For achieving the predicted vertical bone augmentation using scaffolds, these should be replaced with new bone while bearing compression from the fasciae. To achieve this, this study provides a novel scaffold design that enables the compensation of the decrease in scaffold mechanical strength due to scaffold resorption with newly formed bone within the scaffold. This scaffold design synchronizes scaffold resorption and new bone formation, achieving vertical bone augmentation beyond previously reported strategies such as combinations of scaffold and growth factors, BMP, or stem cells.

Firstly, by comparing HC scaffolds with different strut thicknesses, we described the influence of strut thickness on scaffold resorption and endurability under the fasciae, and eventually on the height and volume of newly formed bone. The findings of the μ-CT and histological analyses in this study demonstrated that HC100, HC200, and HC300 bear compression from the fasciae and form almost equal amounts of new bone at 4 weeks PI. At 12 weeks PI, HC100 and HC200 were slightly rounded and shrank by compression from the fasciae. In contrast, HC300 bore the compression and retained its original appearance, even if a portion of the struts was resorbed. Furthermore, the resorbed regions were filled with new bone. Thus, HC300 is resorbed in harmony with new bone formation, complementing the reduction of scaffold strength. Consequently, HC300 grew new bone up to its original height and form, with 1.4- and 1.2-fold greater new bone volume than HC100 and HC200. Nevertheless, it should be noted that new bone augmented in HC100 and HC200 too. The fact that HC100 and HC200 were deformed despite new bone augmentation suggests that their bone mechanical strength immediately after formation is lower than that of natural bone. Therefore, scaffolds are required to maintain enough strength to bear the compression from the fasciae until new bone acquires a strength equal to natural bone. Considering that, the results of the present study show that a strut thickness ≥300 μm is necessary.
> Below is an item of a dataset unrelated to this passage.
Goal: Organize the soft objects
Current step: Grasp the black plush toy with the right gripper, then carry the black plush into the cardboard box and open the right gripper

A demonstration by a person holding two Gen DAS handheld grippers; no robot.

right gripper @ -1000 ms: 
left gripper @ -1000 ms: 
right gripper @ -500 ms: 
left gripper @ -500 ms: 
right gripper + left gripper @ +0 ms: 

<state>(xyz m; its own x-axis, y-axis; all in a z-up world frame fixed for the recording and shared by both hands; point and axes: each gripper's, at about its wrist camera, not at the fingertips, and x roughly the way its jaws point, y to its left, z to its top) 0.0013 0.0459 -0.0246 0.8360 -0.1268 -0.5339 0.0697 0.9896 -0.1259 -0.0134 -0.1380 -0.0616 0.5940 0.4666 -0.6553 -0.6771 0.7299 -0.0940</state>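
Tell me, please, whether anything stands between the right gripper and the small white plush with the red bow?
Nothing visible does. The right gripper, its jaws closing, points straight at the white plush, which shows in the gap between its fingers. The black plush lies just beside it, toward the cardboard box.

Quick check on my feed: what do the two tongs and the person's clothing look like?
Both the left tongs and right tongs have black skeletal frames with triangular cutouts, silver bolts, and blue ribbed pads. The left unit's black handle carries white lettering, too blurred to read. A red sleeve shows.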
Secondly, we compared the endurability between our HC scaffolds and previously reported calcium phosphate-based scaffolds. In a previous similar study, calcium phosphate-based scaffolds were severely deformed until 4 weeks PI [23]. In that study, the scaffold deformation became exacerbated at 12 weeks PI; the θ was 126 ± 2° at 4 weeks PI and 136 ± 3° at 12 weeks PI [23]. Furthermore, the scaffold height decreased by approximately 20% during 8 weeks between 4 weeks PI and 12 weeks PI [23]. In contrast, in the present study, HC300 maintained the original θ (90°) and height even at 12 weeks PI. Owing to the superior endurability, HC300 leads the augmentation of bone with the predicted height and shape.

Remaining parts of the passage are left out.